• [Work order]:
Retype the data below exactly, skipping pictures.

• [Information shown]:
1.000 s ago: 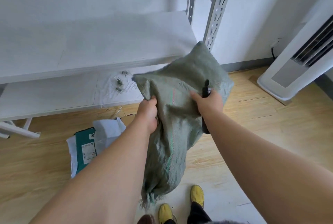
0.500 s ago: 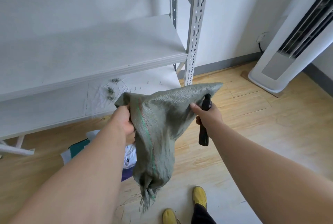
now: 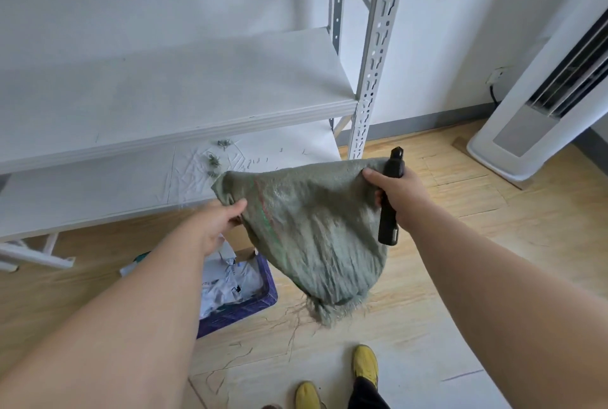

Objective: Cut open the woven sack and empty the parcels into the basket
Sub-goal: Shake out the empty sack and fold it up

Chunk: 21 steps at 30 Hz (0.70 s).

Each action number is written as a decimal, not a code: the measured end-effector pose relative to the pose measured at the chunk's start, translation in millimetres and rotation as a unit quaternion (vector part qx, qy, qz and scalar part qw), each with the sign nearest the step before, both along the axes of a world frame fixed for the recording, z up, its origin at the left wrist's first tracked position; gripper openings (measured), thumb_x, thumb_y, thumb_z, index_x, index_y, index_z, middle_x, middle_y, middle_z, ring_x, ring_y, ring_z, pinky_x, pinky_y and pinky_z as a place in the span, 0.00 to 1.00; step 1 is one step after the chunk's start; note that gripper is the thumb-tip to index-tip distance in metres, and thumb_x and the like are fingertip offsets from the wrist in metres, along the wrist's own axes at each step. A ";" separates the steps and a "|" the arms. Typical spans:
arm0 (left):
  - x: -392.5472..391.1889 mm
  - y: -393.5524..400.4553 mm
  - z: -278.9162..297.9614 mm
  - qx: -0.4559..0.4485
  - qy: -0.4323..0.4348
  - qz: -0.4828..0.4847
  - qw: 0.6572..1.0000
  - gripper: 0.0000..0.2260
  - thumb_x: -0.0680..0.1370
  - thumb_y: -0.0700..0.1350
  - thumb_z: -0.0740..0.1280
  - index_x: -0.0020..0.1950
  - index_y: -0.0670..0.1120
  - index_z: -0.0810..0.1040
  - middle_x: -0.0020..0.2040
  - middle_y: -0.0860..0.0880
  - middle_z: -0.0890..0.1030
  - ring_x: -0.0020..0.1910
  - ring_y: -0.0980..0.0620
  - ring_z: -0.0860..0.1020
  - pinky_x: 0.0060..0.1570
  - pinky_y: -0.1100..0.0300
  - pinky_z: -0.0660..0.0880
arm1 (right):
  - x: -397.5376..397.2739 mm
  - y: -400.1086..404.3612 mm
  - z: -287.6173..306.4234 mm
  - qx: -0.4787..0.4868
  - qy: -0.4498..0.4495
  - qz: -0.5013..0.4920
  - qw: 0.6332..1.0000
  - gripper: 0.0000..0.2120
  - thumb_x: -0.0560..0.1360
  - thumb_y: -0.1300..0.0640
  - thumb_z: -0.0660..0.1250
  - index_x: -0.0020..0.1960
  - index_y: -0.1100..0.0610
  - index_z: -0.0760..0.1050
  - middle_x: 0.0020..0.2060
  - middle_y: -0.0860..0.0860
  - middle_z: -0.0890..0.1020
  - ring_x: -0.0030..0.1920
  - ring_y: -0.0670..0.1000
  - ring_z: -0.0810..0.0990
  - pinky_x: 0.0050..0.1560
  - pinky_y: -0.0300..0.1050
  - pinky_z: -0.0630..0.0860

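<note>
Hanging limp and flat at the centre of the frame, the grey-green woven plastic sack [image 3: 316,234] looks emptied; its frayed, cut end [image 3: 332,308] dangles lowest, just above the pale wooden floor [image 3: 460,277]. The left hand [image 3: 220,221] pinches one upper corner of the sack, fingers curled into the cloth. The right hand [image 3: 398,194] grips the opposite corner together with a slim black cutter [image 3: 390,198], which stands nearly upright in the fist.

At lower left of centre, partly behind the left forearm, the dark blue plastic basket [image 3: 260,301] sits on the floor with white and grey mailer parcels [image 3: 227,283] heaped inside. One teal-and-white parcel [image 3: 135,265] seems to lie just outside the basket's left side, though the arm hides most of it. Judging from this, cutting and tipping are done; what remains is likely checking the sack for stragglers, gathering any stray parcel and setting the sack aside.

For room, the white metal shelving unit [image 3: 197,105] fills the upper left, its lower shelf edge near the left hand and its slotted grey upright [image 3: 371,79] just beyond the right hand's cutter tip. A white tower appliance [image 3: 539,105] stands at the right edge, well apart. The floor to the right of the sack offers open space, while yellow shoes [image 3: 363,361] mark the person's stance at the bottom.
</note>
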State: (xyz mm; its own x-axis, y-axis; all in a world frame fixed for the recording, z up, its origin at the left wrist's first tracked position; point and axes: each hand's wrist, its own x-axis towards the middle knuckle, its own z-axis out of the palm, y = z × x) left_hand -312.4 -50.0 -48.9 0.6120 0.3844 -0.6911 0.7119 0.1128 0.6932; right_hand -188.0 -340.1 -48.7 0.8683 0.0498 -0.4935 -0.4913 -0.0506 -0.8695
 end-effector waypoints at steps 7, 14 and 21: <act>16.3 21.5 17.7 -0.040 -0.165 0.119 0.978 0.11 0.80 0.50 0.64 0.60 0.48 0.75 0.54 0.48 0.81 0.50 0.51 0.79 0.52 0.56 0.73 | 15.9 -13.0 3.8 -0.056 0.008 -0.005 0.998 0.14 0.68 0.57 0.77 0.45 0.58 0.73 0.33 0.53 0.76 0.28 0.50 0.74 0.33 0.44 0.76; 25.0 21.3 20.1 -0.035 -0.182 0.088 0.979 0.06 0.79 0.47 0.67 0.56 0.52 0.74 0.57 0.51 0.79 0.53 0.53 0.77 0.49 0.53 0.75 | 18.4 -7.2 24.2 0.060 -0.017 0.049 0.997 0.12 0.71 0.61 0.73 0.50 0.56 0.74 0.36 0.53 0.77 0.32 0.48 0.74 0.35 0.42 0.75; 27.8 34.1 28.5 0.050 -0.205 0.069 0.975 0.08 0.76 0.47 0.70 0.55 0.52 0.76 0.57 0.51 0.80 0.54 0.52 0.78 0.53 0.54 0.73 | 30.4 -10.0 35.4 -0.122 -0.113 0.000 0.986 0.12 0.69 0.56 0.75 0.47 0.54 0.73 0.36 0.50 0.78 0.31 0.48 0.76 0.33 0.42 0.75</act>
State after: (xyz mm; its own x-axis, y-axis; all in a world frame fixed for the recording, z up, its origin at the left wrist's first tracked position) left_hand -284.5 -15.9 -20.3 0.7665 0.5363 -0.3535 0.3551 0.1049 0.9289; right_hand -157.6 -350.1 -13.3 0.9573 -0.0475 -0.2852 -0.2871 -0.2723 -0.9184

• [Reply]:
1.000 s ago: 
0.500 s ago: 
now: 

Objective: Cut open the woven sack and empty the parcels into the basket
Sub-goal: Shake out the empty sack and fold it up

Chunk: 21 steps at 30 Hz (0.70 s).

Each action number is written as a decimal, not a code: the measured end-effector pose relative to the pose measured at the chunk's start, translation in millimetres and rotation as a unit quaternion (vector part qx, qy, qz and scalar part qw), each with the sign nearest the step before, both along the axes of a world frame fixed for the recording, z up, its origin at the left wrist's first tracked position; gripper openings (measured), thumb_x, thumb_y, thumb_z, index_x, index_y, index_z, middle_x, middle_y, middle_z, ring_x, ring_y, ring_z, pinky_x, pinky_y and pinky_z as a place in the span, 0.00 to 1.00; step 1 is one step after the chunk's start; note that gripper is the thumb-tip to index-tip distance in metres, and thumb_x and the like are fingertip offsets from the wrist in metres, along the wrist's own axes at each step. A ";" separates the steps and a "|" the arms. Typical spans:
arm0 (left):
  - x: -392.5472..391.1889 mm
  - y: -393.5524..400.4553 mm
  - z: -278.9162..297.9614 mm
  - qx: -0.4559..0.4485
  - qy: -0.4323..0.4348
  - qz: -0.4828..0.4847
  - qw: 0.6572..1.0000
  - gripper: 0.0000..0.2260
  - thumb_x: -0.0680..0.1370
  - thumb_y: -0.0700..0.1350
  - thumb_z: -0.0740..0.1280
  - index_x: -0.0020..0.1950
  - index_y: -0.0670..0.1120
  - index_z: -0.0810..0.1040
  - middle_x: -0.0020..0.2040
  - middle_y: -0.0860..0.0880
  - middle_z: -0.0890..0.1030
  - ring_x: -0.0020..0.1910
  - ring_y: -0.0980..0.0620
  - ring_z: -0.0860..0.1020
  - pinky_x: 0.0060..0.1570
  - pinky_y: -0.1100..0.0300
  - pinky_z: -0.0660..0.0880
arm1 (right):
  - x: -397.5376..397.2739 mm
  - y: -400.1086..404.3612 mm
  - z: -287.6173..306.4234 mm
  - qx: -0.4787..0.4868
  - qy: -0.4498..0.4495
  - qz: -0.5013..0.4920
  - qw: 0.6332..1.0000
  - gripper: 0.0000..0.2120
  - thumb_x: -0.0560..0.1360
  - thumb_y: -0.1300..0.0640
  - thumb_z: -0.0660..0.1250
  - index_x: -0.0020..0.1960
  - index_y: -0.1100..0.0610
  - index_z: -0.0760..0.1050
  - middle_x: 0.0020..0.2060
  - middle_y: -0.0860..0.0860
  - middle_z: -0.0890..0.1020
  - ring_x: -0.0030..0.1920
  - ring_y: -0.0670..0.1000
  - ring_z: -0.0810..0.0990
  - pinky_x: 0.0050..0.1560
  - pinky_y: -0.0300..0.1050
  - pinky_z: -0.0630..0.0860

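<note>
Hanging limp and flat at the centre of the frame, the grey-green woven plastic sack [image 3: 316,234] looks emptied; its frayed, cut end [image 3: 332,308] dangles lowest, just above the pale wooden floor [image 3: 460,277]. The left hand [image 3: 220,221] pinches one upper corner of the sack, fingers curled into the cloth. The right hand [image 3: 398,194] grips the opposite corner together with a slim black cutter [image 3: 390,198], which stands nearly upright in the fist.

At lower left of centre, partly behind the left forearm, the dark blue plastic basket [image 3: 260,301] sits on the floor with white and grey mailer parcels [image 3: 227,283] heaped inside. One teal-and-white parcel [image 3: 135,265] seems to lie just outside the basket's left side, though the arm hides most of it. Judging from this, cutting and tipping are done; what remains is likely checking the sack for stragglers, gathering any stray parcel and setting the sack aside.

For room, the white metal shelving unit [image 3: 197,105] fills the upper left, its lower shelf edge near the left hand and its slotted grey upright [image 3: 371,79] just beyond the right hand's cutter tip. A white tower appliance [image 3: 539,105] stands at the right edge, well apart. The floor to the right of the sack offers open space, while yellow shoes [image 3: 363,361] mark the person's stance at the bottom.
</note>
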State: (xyz mm; its own x-axis, y-axis; all in a world frame fixed for the recording, z up, its origin at the left wrist's first tracked position; point and axes: each hand's wrist, its own x-axis towards the middle knuckle, its own z-axis out of the palm, y = z × x) left_hand -312.4 -50.0 -48.9 0.6120 0.3844 -0.6911 0.7119 0.1128 0.6932; right_hand -188.0 -340.1 -48.7 0.8683 0.0498 -0.4935 -0.4913 -0.0506 -0.8695
 end-effector waypoints at steps 7, 14 and 21: <act>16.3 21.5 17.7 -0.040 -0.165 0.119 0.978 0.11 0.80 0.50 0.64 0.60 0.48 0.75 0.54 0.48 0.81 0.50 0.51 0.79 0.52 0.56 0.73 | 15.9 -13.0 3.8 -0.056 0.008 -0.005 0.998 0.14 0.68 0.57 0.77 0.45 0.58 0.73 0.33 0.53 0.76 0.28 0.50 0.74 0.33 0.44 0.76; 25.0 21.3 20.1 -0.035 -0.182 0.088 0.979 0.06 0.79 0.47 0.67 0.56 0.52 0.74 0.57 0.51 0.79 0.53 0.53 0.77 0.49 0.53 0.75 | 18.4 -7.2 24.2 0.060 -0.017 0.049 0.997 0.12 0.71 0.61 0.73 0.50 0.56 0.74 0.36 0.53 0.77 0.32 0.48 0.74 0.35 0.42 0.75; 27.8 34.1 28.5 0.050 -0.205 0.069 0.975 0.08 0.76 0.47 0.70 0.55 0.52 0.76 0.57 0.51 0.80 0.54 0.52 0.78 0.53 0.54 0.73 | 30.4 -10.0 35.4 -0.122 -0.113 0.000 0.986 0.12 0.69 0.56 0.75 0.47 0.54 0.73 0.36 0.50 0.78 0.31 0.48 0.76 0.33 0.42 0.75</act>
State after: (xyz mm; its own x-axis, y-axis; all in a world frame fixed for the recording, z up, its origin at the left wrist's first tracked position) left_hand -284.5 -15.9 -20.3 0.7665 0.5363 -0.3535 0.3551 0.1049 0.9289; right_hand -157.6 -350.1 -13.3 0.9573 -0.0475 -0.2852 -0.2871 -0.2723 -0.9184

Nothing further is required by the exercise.